- [Assignment] Find each line below that includes "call", then copy it.

╭─ Given data

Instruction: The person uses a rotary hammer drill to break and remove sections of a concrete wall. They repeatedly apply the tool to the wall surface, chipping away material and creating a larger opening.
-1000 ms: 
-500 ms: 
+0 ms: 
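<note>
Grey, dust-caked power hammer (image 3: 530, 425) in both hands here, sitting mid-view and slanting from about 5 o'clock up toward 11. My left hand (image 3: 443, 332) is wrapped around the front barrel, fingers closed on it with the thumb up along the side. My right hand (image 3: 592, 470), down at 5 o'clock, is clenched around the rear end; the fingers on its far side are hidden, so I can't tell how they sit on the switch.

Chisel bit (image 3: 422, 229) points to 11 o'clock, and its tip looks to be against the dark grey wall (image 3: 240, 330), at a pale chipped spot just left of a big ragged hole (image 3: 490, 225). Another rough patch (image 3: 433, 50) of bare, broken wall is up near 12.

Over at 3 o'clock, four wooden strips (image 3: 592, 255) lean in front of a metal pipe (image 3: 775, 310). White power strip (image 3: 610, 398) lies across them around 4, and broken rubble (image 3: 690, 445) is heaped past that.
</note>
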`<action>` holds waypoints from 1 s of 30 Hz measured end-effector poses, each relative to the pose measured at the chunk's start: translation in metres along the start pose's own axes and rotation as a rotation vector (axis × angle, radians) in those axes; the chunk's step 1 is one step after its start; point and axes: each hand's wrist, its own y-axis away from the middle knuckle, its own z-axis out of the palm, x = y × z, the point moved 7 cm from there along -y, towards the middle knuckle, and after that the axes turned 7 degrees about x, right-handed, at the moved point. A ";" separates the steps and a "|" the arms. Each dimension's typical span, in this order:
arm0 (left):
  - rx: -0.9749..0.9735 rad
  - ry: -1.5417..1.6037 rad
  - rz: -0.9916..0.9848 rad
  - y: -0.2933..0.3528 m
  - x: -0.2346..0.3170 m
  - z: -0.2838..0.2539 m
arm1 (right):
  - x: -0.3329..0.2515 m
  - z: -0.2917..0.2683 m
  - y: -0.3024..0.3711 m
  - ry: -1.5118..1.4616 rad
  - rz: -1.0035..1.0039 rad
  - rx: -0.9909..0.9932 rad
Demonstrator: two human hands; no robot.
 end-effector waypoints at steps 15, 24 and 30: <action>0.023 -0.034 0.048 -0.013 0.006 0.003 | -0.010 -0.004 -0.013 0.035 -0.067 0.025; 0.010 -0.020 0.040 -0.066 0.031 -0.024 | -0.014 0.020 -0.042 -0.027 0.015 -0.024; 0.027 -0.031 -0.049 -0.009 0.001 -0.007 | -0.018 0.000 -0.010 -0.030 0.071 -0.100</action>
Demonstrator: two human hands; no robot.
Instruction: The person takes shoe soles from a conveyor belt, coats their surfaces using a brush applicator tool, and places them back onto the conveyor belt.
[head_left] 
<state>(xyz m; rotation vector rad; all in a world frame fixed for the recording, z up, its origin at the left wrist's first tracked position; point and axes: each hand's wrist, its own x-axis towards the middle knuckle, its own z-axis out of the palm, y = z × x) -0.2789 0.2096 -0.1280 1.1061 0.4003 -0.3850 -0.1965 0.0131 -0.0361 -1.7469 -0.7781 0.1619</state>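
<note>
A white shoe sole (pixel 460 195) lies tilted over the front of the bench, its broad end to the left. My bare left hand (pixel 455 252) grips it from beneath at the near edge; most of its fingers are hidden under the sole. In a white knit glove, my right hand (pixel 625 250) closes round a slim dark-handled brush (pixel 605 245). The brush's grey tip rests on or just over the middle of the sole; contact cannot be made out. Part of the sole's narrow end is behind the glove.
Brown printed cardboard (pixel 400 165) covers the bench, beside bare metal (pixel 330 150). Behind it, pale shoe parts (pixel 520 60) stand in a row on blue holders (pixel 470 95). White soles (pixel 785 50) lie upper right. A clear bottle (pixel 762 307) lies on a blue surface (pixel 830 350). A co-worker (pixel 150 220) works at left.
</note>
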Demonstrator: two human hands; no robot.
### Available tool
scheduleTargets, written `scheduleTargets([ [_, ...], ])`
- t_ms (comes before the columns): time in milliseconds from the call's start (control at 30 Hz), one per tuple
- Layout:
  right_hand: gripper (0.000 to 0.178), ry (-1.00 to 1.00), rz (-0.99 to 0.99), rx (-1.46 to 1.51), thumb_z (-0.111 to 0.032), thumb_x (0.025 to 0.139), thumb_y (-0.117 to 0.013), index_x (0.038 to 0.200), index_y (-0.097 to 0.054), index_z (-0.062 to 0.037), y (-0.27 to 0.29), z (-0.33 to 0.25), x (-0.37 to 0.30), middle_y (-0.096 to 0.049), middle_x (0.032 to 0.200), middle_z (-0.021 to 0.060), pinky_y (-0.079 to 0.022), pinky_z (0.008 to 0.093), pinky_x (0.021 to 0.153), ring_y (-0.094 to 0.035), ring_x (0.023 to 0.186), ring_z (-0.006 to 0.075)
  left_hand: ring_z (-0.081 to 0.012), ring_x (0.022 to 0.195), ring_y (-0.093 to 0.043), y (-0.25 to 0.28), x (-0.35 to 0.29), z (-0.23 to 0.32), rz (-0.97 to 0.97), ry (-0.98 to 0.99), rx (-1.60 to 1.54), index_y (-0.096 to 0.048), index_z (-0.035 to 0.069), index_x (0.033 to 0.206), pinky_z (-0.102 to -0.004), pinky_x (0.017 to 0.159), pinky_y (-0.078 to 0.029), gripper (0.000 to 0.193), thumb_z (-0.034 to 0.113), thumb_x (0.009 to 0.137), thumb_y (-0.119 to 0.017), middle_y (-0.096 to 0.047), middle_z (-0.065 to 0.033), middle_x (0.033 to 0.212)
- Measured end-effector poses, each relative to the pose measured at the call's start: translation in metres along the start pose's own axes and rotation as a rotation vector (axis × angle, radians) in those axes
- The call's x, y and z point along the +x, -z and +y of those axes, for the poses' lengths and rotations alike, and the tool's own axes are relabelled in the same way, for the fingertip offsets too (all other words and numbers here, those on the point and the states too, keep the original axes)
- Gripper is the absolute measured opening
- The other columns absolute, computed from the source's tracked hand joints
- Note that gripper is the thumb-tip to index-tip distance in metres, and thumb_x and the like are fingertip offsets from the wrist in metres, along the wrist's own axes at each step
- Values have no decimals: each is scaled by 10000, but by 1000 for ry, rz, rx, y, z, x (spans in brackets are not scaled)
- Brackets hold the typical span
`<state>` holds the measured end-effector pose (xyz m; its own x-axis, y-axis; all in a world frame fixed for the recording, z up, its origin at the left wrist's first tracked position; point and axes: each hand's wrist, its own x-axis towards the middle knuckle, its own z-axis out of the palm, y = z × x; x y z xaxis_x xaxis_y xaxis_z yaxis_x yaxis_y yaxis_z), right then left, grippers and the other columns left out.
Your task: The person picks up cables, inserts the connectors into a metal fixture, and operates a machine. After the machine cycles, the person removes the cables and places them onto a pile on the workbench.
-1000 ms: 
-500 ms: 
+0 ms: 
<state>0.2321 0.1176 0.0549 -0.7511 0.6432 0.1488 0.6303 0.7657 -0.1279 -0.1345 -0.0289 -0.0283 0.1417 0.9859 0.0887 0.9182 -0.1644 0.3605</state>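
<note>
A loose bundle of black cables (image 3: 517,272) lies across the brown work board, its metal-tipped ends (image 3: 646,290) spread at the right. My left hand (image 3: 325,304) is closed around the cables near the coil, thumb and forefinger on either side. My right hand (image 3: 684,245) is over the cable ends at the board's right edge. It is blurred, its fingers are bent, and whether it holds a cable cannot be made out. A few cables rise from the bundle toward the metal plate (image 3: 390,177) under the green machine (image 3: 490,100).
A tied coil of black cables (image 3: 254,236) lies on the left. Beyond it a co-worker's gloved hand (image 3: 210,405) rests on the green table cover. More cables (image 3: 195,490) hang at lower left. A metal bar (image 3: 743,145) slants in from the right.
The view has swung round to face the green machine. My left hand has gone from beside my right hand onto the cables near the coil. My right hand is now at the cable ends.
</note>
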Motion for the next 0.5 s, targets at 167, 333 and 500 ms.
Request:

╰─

- [Answer section]
- t_ms (comes before the columns): time in milliseconds from the call's start (control at 30 Hz), one per tuple
- Measured end-effector poses, each relative to the pose measured at the call's start: translation in metres along the start pose's own axes and rotation as a rotation vector (axis × angle, radians) in those axes
- The call's x, y and z point along the +x, -z and +y of those axes, for the poses' lengths and rotations alike, and the tool's own axes are relabelled in the same way, for the fingertip offsets too (all other words and numbers here, those on the point and the states too, keep the original axes)

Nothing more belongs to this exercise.